----- Stored data -----

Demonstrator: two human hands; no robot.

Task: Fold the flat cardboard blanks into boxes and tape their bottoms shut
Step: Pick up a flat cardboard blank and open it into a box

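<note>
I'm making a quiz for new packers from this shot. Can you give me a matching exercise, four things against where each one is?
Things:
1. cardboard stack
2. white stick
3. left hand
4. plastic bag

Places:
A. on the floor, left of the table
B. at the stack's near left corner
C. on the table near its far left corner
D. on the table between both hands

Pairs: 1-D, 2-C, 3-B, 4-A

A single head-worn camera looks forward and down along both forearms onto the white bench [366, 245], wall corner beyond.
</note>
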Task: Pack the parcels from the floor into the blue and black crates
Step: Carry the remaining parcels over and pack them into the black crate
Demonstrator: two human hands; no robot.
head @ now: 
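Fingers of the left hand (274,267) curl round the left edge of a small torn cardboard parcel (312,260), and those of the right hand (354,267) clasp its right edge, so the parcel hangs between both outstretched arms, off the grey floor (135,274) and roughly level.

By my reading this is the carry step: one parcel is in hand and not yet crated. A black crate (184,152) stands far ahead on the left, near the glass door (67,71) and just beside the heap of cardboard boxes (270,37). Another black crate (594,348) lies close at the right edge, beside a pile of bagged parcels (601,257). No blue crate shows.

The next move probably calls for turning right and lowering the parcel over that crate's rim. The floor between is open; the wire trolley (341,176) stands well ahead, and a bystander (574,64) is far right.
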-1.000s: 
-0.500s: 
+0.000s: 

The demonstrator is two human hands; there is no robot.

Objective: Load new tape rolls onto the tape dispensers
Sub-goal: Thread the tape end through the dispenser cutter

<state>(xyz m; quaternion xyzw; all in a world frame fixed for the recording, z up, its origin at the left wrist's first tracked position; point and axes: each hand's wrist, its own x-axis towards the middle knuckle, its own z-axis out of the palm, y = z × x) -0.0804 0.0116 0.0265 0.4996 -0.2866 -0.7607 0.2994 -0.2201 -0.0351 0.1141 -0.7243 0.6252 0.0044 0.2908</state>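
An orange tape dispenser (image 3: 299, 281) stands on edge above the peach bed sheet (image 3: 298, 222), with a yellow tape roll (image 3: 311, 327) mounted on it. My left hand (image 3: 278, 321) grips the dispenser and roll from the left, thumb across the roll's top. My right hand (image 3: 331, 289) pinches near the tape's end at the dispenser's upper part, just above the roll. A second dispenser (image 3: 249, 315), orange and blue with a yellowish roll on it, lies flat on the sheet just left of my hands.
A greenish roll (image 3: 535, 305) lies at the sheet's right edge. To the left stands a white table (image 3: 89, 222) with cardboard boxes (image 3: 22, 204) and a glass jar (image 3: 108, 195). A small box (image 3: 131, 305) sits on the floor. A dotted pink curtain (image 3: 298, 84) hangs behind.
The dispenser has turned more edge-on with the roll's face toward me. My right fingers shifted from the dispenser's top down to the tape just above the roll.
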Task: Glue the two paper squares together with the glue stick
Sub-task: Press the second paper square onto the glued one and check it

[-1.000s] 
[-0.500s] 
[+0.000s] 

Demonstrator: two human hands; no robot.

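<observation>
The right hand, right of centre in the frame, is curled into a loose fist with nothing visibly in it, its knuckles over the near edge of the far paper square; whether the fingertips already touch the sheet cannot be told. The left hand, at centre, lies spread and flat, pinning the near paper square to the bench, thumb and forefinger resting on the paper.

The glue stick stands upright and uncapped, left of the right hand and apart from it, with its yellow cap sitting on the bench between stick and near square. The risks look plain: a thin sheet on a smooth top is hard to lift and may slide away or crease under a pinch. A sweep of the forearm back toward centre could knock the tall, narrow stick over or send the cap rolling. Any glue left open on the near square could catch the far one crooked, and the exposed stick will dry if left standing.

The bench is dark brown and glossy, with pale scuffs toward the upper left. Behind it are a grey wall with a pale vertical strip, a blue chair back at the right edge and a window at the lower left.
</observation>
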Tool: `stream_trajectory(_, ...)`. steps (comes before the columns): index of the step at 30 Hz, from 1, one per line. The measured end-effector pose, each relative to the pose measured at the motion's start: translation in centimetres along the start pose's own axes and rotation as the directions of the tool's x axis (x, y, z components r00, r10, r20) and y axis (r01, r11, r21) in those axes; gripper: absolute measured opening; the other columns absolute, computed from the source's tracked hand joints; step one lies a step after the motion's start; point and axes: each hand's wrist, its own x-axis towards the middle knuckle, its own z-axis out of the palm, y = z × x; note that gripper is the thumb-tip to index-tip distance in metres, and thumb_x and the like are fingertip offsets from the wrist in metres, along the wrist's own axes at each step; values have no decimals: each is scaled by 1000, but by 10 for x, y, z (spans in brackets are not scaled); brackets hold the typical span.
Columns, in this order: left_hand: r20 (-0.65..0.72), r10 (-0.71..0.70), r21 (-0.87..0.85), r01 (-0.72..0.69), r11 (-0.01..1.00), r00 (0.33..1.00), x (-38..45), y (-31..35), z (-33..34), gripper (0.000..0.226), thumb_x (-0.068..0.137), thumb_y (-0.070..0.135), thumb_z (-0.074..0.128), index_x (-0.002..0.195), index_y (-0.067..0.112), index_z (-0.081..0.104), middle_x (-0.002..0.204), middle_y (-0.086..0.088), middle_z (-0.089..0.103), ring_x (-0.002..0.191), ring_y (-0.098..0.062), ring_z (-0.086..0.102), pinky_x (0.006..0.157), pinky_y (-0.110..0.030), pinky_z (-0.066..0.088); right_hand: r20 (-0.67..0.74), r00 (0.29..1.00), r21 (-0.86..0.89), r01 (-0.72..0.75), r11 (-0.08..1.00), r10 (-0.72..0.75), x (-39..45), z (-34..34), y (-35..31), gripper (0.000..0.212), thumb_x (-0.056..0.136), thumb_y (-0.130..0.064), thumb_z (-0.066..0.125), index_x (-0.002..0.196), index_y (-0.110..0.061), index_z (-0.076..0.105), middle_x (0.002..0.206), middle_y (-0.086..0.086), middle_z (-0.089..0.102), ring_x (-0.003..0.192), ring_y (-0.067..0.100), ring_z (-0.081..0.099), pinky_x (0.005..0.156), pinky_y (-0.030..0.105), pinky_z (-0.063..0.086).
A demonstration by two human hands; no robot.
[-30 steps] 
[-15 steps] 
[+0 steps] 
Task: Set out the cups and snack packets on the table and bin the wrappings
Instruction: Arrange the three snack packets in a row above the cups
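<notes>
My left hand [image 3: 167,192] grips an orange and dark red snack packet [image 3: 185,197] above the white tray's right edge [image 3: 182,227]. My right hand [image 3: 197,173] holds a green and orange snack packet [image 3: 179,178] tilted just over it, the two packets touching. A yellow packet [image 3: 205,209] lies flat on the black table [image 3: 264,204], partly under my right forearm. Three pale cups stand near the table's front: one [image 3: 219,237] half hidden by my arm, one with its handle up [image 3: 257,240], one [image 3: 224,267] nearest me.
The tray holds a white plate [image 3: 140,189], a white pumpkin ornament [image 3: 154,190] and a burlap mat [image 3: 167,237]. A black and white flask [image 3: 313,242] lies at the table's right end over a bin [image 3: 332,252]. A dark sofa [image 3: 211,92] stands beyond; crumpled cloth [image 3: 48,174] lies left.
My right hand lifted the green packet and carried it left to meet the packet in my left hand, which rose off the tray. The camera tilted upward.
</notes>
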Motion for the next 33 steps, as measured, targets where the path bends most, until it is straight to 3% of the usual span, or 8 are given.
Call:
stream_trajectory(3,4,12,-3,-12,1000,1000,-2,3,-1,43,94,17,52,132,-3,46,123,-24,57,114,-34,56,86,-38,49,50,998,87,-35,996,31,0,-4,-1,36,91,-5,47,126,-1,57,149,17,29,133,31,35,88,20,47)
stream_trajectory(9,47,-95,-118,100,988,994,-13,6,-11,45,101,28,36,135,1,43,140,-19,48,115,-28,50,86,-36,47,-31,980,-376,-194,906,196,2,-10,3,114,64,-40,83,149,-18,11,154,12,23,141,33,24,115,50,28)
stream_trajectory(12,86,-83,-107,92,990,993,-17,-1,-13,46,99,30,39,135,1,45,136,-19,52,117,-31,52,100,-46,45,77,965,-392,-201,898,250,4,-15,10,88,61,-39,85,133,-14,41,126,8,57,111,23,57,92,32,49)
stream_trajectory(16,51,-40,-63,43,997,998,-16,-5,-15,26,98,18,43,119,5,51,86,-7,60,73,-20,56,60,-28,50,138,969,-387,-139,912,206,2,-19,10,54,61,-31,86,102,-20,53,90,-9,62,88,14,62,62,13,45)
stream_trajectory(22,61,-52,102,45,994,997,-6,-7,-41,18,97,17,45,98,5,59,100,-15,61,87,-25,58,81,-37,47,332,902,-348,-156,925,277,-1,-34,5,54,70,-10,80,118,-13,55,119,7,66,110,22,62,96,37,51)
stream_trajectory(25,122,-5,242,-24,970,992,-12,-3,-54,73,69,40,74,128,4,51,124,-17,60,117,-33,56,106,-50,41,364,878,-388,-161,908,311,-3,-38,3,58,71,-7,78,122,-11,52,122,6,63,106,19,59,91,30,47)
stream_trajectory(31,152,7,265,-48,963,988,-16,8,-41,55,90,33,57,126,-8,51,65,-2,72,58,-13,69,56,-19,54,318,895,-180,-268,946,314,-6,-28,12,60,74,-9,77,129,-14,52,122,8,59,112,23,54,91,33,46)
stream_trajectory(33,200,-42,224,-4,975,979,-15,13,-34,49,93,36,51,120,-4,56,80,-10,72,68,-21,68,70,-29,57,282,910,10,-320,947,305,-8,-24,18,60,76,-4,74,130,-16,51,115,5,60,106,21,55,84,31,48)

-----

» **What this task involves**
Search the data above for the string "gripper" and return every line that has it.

» **Worked solution**
Tool: `stream_trajectory(_, ...)`. steps (comes before the columns): index of the step at 30 Hz, from 1, one per line. The measured end-effector pose, each relative to the pose measured at the motion's start: translation in centimetres along the start pose's own axes and rotation as the directions of the tool's x axis (x, y, z components r00, r10, r20) and y axis (r01, r11, r21) in those axes; gripper: absolute measured opening; the other columns absolute, computed from the source's tracked hand joints; step one lies a step after the motion's start; point and axes: each hand's wrist, its own x-axis towards the middle knuckle, its own z-axis out of the palm, y = z × x; note that gripper is the thumb-tip to index-tip distance in metres, and thumb_x and the like are fingertip offsets from the wrist in metres, along the wrist's own axes at each step; values have no decimals: each is scaled by 1000, but by 10 for x, y, z (spans in brackets are not scaled); brackets hold the typical span.
Columns, in this order: left_hand: r20 (-0.65..0.72), r10 (-0.71..0.70), r21 (-0.87..0.85), r01 (-0.72..0.69), r11 (-0.01..1.00), r00 (0.33..1.00), x (-38..45), y (-31..35), z (-33..34), gripper (0.000..0.226), thumb_x (-0.068..0.137), thumb_y (-0.070..0.135), thumb_z (-0.074..0.128), index_x (-0.002..0.195), index_y (-0.067..0.112), index_z (-0.081..0.104), middle_x (-0.002..0.204), middle_y (-0.086..0.088), middle_z (-0.089..0.103), ring_x (-0.002..0.191), ring_y (-0.098..0.062), ring_z (-0.086..0.102), pinky_x (0.006..0.157), pinky_y (-0.110..0.030), pinky_z (-0.066..0.088); right_hand: r20 (-0.67..0.74), r00 (0.29..1.00), r21 (-0.86..0.89), r01 (-0.72..0.75), r11 (-0.08..1.00), r10 (-0.72..0.75), x (-39..45), z (-34..34), y (-35..31), gripper (0.000..0.212), thumb_x (-0.056..0.136), thumb_y (-0.130..0.064), thumb_z (-0.066..0.125), index_x (-0.002..0.196), index_y (-0.110..0.061), index_z (-0.076..0.105), middle_x (0.002..0.206), middle_y (-0.086..0.086), middle_z (-0.089..0.102), ring_x (-0.003..0.192), ring_y (-0.067..0.100), ring_z (-0.081..0.099), pinky_x (0.005..0.156), pinky_y (-0.030..0.105), pinky_z (-0.063..0.086).

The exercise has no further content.